» **Work instructions**:
Return each line of the listing that contains the string "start".

===

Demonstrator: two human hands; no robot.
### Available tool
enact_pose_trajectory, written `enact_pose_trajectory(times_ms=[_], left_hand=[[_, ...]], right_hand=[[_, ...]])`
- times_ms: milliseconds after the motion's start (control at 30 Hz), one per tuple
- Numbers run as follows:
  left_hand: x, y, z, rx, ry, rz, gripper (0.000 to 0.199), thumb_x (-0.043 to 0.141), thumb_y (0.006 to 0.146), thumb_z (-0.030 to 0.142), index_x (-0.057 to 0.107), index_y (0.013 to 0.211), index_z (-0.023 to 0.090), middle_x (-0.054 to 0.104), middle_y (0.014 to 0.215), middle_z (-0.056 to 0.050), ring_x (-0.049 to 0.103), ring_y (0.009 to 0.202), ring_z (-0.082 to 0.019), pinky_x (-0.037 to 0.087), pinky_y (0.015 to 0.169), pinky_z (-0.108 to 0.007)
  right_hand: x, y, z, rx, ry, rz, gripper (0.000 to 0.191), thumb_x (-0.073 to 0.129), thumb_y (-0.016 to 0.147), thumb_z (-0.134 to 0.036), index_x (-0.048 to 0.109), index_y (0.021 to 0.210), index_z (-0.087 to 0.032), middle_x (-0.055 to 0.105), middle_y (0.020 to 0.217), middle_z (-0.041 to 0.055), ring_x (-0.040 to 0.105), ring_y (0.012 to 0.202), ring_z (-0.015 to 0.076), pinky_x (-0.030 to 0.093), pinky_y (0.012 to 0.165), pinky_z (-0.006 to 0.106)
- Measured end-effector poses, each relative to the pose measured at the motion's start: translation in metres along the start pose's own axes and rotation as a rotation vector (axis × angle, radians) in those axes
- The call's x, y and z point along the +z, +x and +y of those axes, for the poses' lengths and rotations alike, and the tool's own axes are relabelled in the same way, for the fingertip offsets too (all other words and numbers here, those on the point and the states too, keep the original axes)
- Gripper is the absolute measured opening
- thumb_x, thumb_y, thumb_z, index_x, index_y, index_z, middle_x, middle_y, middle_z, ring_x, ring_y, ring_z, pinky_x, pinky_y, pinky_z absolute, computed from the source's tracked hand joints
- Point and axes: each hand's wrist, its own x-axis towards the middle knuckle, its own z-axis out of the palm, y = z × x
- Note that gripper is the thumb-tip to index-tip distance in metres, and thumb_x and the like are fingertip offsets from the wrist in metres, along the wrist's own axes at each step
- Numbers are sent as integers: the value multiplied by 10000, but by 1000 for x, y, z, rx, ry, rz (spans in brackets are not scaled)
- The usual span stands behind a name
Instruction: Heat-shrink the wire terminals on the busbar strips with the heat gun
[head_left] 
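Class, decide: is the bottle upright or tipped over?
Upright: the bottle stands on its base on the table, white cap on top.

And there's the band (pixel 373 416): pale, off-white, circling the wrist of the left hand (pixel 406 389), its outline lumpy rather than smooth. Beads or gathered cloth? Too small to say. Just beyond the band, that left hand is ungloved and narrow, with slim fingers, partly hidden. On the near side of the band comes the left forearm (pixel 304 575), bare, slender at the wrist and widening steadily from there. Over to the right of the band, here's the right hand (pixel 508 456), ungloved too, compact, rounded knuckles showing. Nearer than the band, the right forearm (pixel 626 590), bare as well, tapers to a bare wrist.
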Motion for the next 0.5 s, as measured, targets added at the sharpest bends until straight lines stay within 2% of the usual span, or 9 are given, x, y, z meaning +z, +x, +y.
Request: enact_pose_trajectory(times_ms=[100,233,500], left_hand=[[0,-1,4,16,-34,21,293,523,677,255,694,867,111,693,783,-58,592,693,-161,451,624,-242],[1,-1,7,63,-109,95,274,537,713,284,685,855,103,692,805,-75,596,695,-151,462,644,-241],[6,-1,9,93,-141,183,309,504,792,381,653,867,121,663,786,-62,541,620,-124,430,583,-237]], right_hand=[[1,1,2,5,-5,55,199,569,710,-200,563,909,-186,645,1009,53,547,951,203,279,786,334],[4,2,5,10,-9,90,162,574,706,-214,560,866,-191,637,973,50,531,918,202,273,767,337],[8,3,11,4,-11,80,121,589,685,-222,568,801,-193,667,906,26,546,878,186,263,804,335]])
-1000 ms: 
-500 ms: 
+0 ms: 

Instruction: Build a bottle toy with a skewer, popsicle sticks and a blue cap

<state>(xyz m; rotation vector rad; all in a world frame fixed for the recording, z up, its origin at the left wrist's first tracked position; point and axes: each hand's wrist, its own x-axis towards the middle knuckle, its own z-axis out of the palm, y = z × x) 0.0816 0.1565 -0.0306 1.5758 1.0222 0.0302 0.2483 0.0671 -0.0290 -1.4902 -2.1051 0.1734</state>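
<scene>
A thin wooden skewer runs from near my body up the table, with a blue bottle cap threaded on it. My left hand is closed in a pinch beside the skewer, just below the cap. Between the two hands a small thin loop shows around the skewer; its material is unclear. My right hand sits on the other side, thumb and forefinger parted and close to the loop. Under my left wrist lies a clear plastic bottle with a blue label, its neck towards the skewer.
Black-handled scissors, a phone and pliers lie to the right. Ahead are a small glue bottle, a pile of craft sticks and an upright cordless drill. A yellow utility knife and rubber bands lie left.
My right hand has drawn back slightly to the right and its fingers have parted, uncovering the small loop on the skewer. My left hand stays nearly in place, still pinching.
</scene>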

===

» **Output for this exercise**:
- times_ms: milliseconds after the motion's start (control at 30 Hz), one per tuple
- Measured end-effector poses, each relative to the pose measured at the motion's start: translation in metres along the start pose's own axes and rotation as a rotation vector (axis × angle, radians) in those axes

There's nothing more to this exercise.